TRY IT -> List each line of the data that holds the string "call".
------ SOURCE MATERIAL ------
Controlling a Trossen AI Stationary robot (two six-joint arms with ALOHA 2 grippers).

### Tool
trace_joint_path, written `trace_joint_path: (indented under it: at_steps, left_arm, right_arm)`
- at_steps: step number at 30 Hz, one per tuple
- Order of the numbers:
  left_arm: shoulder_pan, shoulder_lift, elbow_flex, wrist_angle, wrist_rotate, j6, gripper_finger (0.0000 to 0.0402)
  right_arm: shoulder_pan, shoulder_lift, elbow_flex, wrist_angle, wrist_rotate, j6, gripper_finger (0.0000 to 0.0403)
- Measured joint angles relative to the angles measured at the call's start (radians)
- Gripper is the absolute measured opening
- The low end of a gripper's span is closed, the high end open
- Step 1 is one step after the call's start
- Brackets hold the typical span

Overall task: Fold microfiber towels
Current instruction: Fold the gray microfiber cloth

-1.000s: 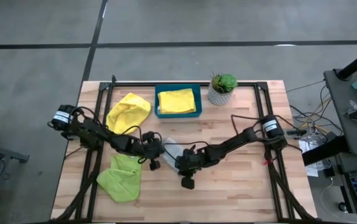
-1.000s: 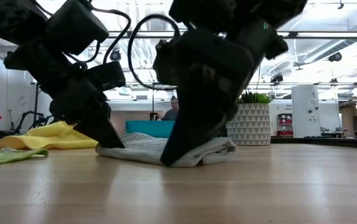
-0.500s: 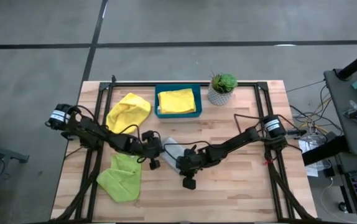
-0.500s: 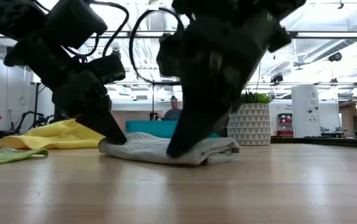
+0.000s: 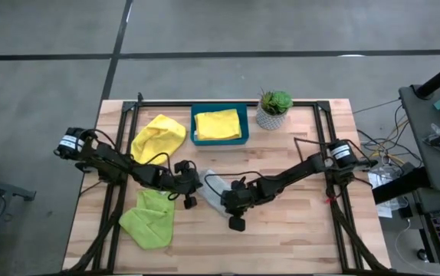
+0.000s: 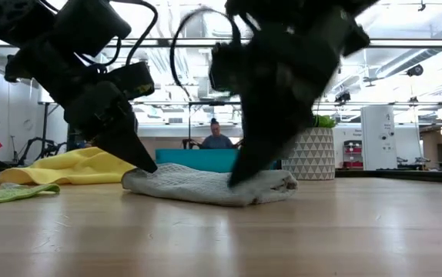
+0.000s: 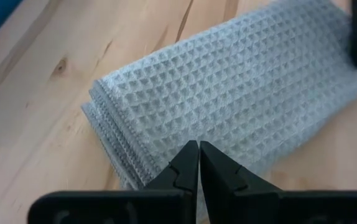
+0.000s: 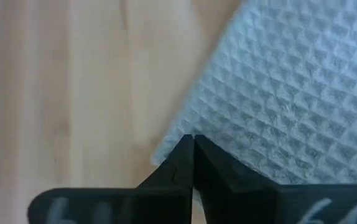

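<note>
Seen from above, a wooden table [image 5: 297,230] holds two dark robot arms that meet near its middle over a folded grey towel [image 5: 214,188]. The left gripper [image 5: 192,184] sits at one end of the towel and the right gripper [image 5: 231,201] at the other. A crumpled yellow towel [image 5: 159,138] lies toward the back left, a lime green towel [image 5: 149,217] lies at the front left, and a second yellow towel [image 5: 218,123] rests folded inside a teal tray [image 5: 219,141]. A small potted plant [image 5: 273,109] stands just beside the tray.

The table-level view shows what the overhead one hides: the grey towel [image 6: 205,185] is a low stack of several layers lying flat on the wood, with both grippers' tips down on its top surface. Behind it are the teal tray [image 6: 198,159], the plant's white pot [image 6: 313,156] and a person [image 6: 215,138] seated far back in the room.

The wrist cameras show the fingers themselves. The left gripper [image 7: 198,163] has its fingers pressed together, tips resting on the waffle weave near a layered edge, holding nothing. The right gripper [image 8: 193,148] is likewise closed to a point at the towel's edge, gripping nothing.
</note>
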Motion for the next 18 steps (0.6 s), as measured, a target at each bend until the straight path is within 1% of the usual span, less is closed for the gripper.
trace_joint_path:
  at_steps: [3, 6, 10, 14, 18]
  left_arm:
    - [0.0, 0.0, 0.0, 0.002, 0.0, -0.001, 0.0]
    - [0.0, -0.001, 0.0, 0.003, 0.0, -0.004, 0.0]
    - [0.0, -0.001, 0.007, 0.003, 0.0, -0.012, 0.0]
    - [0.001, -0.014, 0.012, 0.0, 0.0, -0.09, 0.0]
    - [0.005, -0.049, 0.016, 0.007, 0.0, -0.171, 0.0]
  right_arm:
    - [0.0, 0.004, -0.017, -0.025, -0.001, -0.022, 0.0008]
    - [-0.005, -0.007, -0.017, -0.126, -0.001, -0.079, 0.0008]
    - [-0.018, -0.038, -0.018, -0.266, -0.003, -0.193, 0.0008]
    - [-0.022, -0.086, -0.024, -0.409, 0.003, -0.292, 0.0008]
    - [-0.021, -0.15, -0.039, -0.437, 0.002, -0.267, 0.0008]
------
EXERCISE ANSWER ->
- Measured joint angles relative to the angles measured at the call's start (radians)
- Step 1 is one step after the call's start

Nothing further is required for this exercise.